Go through the records below and return each line that has "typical" in it.

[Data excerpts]
════════════════
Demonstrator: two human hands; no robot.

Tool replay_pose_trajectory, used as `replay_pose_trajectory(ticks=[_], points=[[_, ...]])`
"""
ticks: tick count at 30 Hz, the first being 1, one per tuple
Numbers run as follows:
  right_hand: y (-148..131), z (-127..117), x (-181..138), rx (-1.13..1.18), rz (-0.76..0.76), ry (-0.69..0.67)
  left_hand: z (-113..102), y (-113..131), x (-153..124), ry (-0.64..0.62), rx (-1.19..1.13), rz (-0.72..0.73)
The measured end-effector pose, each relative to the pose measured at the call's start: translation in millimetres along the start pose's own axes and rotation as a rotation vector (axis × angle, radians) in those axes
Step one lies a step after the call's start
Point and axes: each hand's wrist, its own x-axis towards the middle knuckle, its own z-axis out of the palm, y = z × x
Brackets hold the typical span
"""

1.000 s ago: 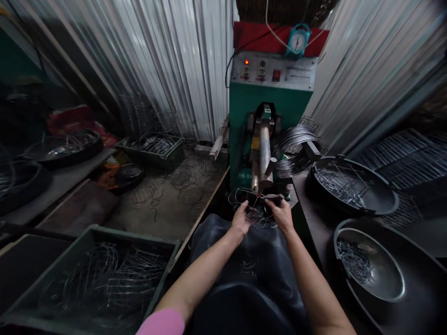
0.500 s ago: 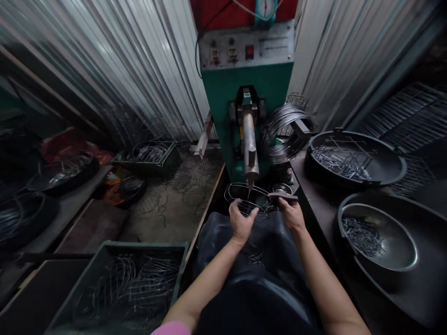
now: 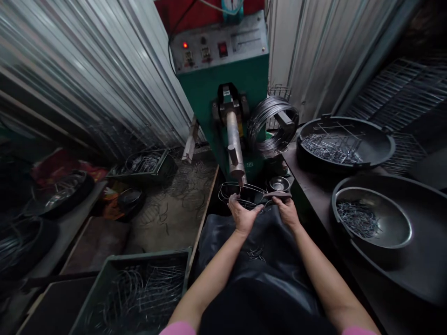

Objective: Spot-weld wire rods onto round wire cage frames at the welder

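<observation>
My left hand [image 3: 242,217] is closed round the near side of a round wire frame [image 3: 258,187], made of thin bent metal rods. The frame sits right under the electrode tip [image 3: 242,180] of a green spot welding machine [image 3: 195,90]. Pinched in my right hand [image 3: 287,213] is a flat, dark bar [image 3: 277,194], whose left end meets the frame's right side. Whether the tip touches a wire is too small to tell. Several short wire pieces [image 3: 256,253] lie on the dark apron [image 3: 223,246] over my lap.
On the right stand a pan of wire pieces [image 3: 328,149] and a metal bowl [image 3: 394,223] of short pins inside a larger pan [image 3: 426,265]. A wire coil [image 3: 272,125] hangs beside the machine. At lower left is a green crate [image 3: 115,258] of wire frames.
A red light on the machine's panel is now lit. The view has turned slightly, so the machine appears further left. Both hands keep their holds on the frame and the bar.
</observation>
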Motion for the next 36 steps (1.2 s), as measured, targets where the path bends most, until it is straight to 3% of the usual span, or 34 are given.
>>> replay_pose_trajectory(ticks=[8, 15, 26, 31, 36], points=[[-7.9, 0.8, 1.9, -0.069, -0.058, -0.078, 6.5, -8.9, -0.3, 0.035, 0.135, 0.044], [-41.0, 27.6, -0.2, -0.316, -0.289, -0.235, -0.7, -23.3, 0.7, 0.006, -0.182, -0.152], [-48.1, 64.6, 22.3, -0.577, -0.406, -0.181, -3.3, -26.2, 27.3, 0.062, -0.363, -0.329], [-56.0, 68.1, 23.5, -0.572, -0.356, -0.199, -2.7, -25.1, 27.8, 0.041, -0.37, -0.383], [-52.5, 46.4, 27.7, -0.281, -0.115, -0.173, -2.1, -26.1, 27.3, 0.043, -0.386, -0.42]])
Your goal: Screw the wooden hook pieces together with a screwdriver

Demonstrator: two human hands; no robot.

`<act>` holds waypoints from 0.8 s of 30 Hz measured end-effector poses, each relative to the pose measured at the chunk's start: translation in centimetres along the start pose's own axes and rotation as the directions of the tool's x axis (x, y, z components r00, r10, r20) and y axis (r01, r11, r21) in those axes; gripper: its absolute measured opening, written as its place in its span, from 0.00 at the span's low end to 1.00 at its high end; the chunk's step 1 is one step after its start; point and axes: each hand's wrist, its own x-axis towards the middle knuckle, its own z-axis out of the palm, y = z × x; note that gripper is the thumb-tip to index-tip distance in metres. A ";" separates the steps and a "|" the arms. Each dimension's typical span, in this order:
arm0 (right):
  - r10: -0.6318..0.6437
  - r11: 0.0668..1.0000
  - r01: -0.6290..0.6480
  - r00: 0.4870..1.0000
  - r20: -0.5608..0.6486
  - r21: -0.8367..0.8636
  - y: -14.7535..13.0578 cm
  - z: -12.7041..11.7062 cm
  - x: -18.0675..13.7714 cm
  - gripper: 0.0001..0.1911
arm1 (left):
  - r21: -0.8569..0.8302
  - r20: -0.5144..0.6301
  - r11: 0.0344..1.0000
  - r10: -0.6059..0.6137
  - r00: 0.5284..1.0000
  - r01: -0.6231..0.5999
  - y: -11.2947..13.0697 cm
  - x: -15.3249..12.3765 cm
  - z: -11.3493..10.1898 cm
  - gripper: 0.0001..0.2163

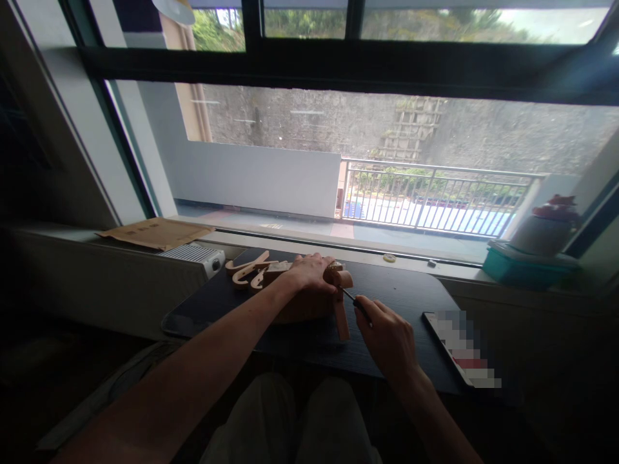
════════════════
Result of this exercise —
Brackets hold the typical span
`<act>` holds waypoints from 0.8 s of 30 Hz measured end-effector poses, each relative to the pose measured at the chunk's start: translation in centimetres along the start pose's own axes and rotation as the directions of the tool's x axis (x, y, z components r00, r10, r20) and y axis (r01, r11, r21) in those axes; gripper: its absolute measured opening, written as its place in its span, from 0.00 at the span's low end to 1.00 at its high end; the chunk's step 1 is one step after its start; point and axes: each hand's wrist, its own x-axis towards the middle knuckle, its own z-axis out of the palm, y = z × x; note that gripper is the thumb-tip to index-tip distance in metres. A ";" separates the steps and a "|" the arms. Each dimension's typical span, in this order:

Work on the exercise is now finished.